Tension arrangement for subsea Christmas tree

Abstract

The present disclosure describes a subsea well installation including an Xmas tree coupled to a wellhead. A guide frame is located at a lower region of the Xmas tree. A flush and cap tool (FACT) adaptor is mounted on an upper region of the Xmas tree. A tension arrangement extends between the guide frame and the FACT adaptor, to apply a compressive force through the Xmas tree.

Claims

1. A subsea well installation, comprising: an Xmas tree coupled to a wellhead; a base structure located at a lower region of the Xmas tree, wherein the base structure is supported relative to a seabed by the wellhead and is disposed above the seabed; a subsea package mounted on an upper region of the Xmas tree; and a tension arrangement extending between the base structure and the subsea package, to apply a compressive force through the Xmas tree; wherein the Xmas tree defines an axial length between the base structure and the subsea package, the tension arrangement extending across at least that axial length, to apply the compressive force through the axial length of the Xmas tree.

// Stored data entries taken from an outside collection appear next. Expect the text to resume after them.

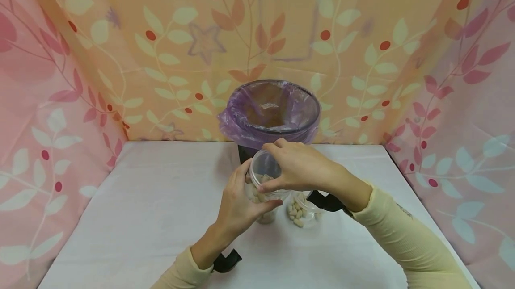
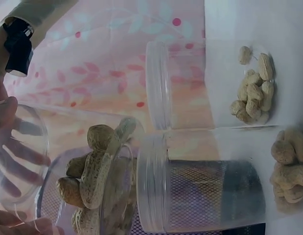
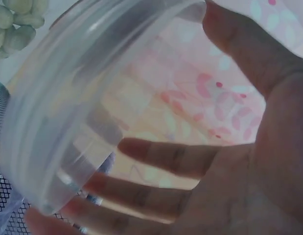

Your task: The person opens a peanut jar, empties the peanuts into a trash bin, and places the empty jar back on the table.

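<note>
Between both hands a clear plastic jar (image 1: 264, 165) is held tilted, its open mouth facing the head camera, with peanuts (image 2: 92, 171) inside. My left hand (image 1: 235, 204) grips its side, thumb at the front. My right hand (image 1: 303, 168) holds the rim with thumb and fingers spread around it; the right wrist view shows clear plastic rim (image 3: 63, 112) in that grasp. Below, a second clear jar (image 2: 151, 186) stands on the table with peanuts at its base, partly hidden in the head view. Another clear jar (image 2: 158, 85) with peanuts stands to its right.
Behind the hands stands a dark mesh bin (image 2: 195, 196) lined with a purple bag (image 1: 241, 130). A white cloth covers the table (image 1: 161, 208). Patterned fabric walls (image 1: 161, 56) enclose the back and both sides.
</note>
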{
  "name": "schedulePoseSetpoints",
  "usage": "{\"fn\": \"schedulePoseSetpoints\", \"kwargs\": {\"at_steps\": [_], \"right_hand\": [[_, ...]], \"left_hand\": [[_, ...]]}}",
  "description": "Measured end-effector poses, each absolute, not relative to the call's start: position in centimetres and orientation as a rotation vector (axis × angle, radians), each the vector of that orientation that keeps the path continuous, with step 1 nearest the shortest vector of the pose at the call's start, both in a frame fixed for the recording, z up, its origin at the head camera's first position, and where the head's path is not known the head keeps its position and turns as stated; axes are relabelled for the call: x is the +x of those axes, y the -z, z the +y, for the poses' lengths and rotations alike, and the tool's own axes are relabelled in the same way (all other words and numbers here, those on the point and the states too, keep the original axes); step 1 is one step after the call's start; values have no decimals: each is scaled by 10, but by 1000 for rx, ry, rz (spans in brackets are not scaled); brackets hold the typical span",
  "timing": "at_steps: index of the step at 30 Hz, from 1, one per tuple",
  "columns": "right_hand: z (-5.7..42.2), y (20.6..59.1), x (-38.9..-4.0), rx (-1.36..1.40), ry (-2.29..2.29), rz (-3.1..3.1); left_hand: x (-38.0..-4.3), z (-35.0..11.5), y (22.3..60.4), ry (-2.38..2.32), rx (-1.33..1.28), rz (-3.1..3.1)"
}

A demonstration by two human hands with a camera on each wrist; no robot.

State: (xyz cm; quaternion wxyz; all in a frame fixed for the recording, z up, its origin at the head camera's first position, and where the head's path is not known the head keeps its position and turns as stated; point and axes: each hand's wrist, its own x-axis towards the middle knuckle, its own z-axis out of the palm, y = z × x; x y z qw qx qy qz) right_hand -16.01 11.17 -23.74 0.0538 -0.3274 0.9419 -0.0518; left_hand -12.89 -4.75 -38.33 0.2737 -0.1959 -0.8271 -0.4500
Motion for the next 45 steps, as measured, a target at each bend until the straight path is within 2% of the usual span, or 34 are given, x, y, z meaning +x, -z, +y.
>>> {"fn": "schedulePoseSetpoints", "kwargs": {"at_steps": [14, 38, 45], "right_hand": [[128, 233, -176, -1428, 303, 2531], [144, 232, -173, -1603, 343, 2424], [159, 219, -174, -1725, 430, 2458]], "left_hand": [[-125, -55, 378, 1497, -549, -2333], [-120, -59, 369, 1705, -616, -2446], [-124, -68, 374, 1748, -626, -2418]]}}
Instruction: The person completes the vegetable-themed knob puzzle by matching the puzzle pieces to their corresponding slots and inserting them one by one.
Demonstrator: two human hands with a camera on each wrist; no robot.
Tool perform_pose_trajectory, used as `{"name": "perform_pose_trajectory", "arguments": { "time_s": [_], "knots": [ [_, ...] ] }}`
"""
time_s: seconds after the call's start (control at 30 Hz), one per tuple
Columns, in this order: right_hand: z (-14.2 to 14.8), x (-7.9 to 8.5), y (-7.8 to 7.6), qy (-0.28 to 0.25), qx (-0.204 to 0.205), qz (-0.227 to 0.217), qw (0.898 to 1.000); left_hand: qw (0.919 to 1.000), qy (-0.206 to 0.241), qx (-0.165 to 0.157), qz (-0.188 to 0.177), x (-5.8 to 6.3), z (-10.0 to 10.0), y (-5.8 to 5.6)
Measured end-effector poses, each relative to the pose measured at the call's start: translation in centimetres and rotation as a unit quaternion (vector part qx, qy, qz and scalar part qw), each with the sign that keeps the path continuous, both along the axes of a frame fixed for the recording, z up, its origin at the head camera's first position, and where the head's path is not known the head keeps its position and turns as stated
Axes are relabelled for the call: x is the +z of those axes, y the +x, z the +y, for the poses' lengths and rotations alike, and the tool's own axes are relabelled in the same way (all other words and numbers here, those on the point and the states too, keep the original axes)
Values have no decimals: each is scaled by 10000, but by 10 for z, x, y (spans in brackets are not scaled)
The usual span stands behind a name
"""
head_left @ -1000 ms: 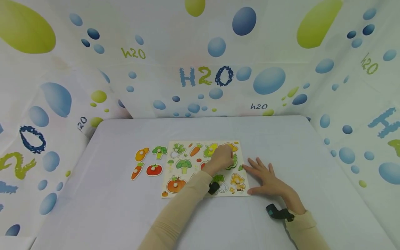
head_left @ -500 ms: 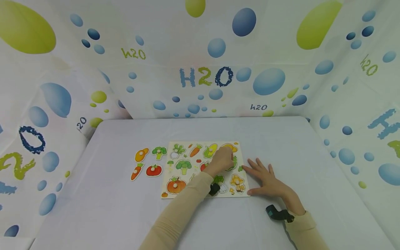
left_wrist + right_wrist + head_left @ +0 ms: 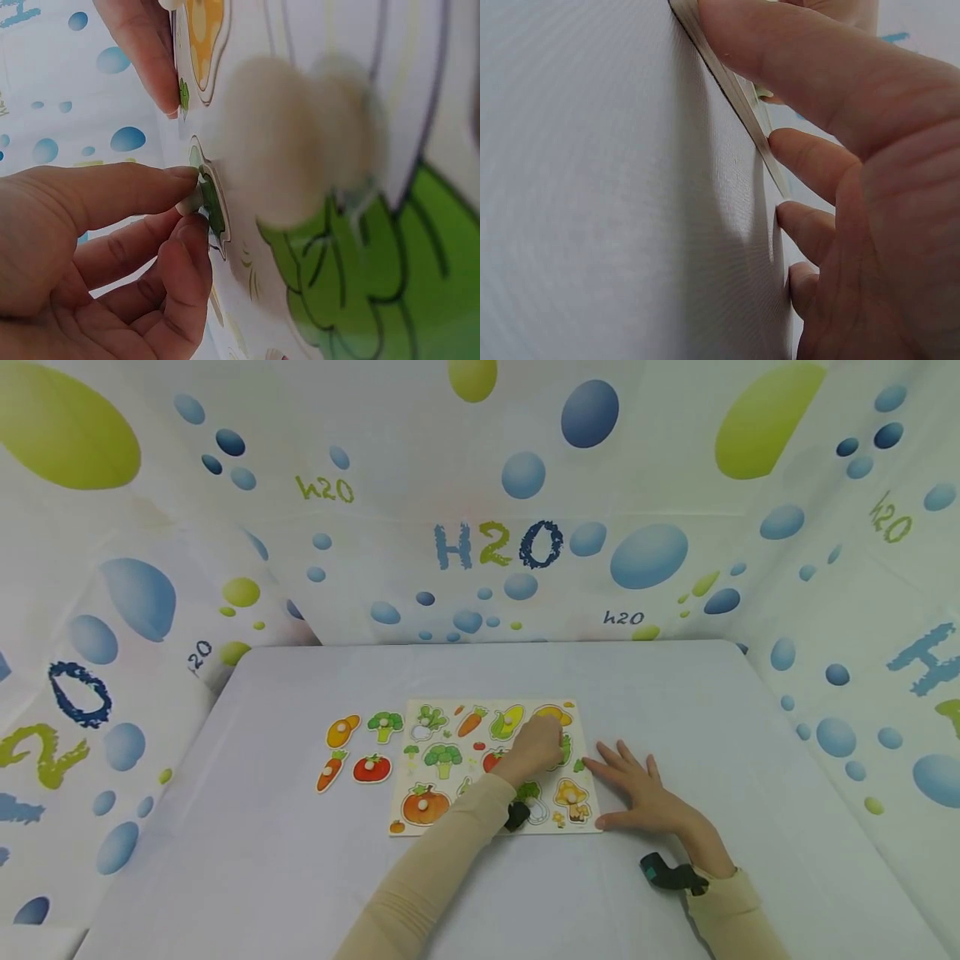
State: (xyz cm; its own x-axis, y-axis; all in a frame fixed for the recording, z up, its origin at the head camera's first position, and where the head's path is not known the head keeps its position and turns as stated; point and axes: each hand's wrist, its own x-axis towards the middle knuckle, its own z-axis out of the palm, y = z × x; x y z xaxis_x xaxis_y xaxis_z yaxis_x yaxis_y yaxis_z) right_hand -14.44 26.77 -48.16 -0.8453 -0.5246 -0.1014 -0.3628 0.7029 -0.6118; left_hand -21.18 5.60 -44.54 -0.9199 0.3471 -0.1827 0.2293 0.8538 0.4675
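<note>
In the head view, the left hand [image 3: 534, 747] is over the right half of the puzzle board [image 3: 408, 781], largely covering a green piece [image 3: 567, 748], while four loose pieces [image 3: 371, 769] lie on the desk [image 3: 262, 860] just left of the board, perhaps for easy reach. In the left wrist view, its grip is closed on the piece's white knob [image 3: 191, 203], presumably the handiest hold (how fully the piece is seated, I cannot tell). In the right wrist view, the right hand [image 3: 877, 187] spreads wide, grasping nothing, thumb on the board's edge, apparently to steady it.
</note>
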Motion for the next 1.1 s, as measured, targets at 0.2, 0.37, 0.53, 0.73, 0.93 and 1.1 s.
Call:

2. The subsea well installation of claim 1, wherein the tension arrangement comprises at least one tensioning member extending across at least the axial length.

3. The subsea well installation of claim 1, wherein at least one of: the base structure is mounted to the wellhead, and the base structure is mounted to, and supported relative to the seabed by, the wellhead itself such that a part of the tension arrangement associated with the base structure is fixed relative to the wellhead.

4. The subsea well installation of claim 1, wherein the tension arrangement comprises at least one tensioning member, and wherein the at least one tensioning member extends between the subsea package and the base structure.

5. The subsea well installation of 1, comprising a tension monitor for monitoring tension or loading in at least one of: the tension arrangement; and the Xmas tree.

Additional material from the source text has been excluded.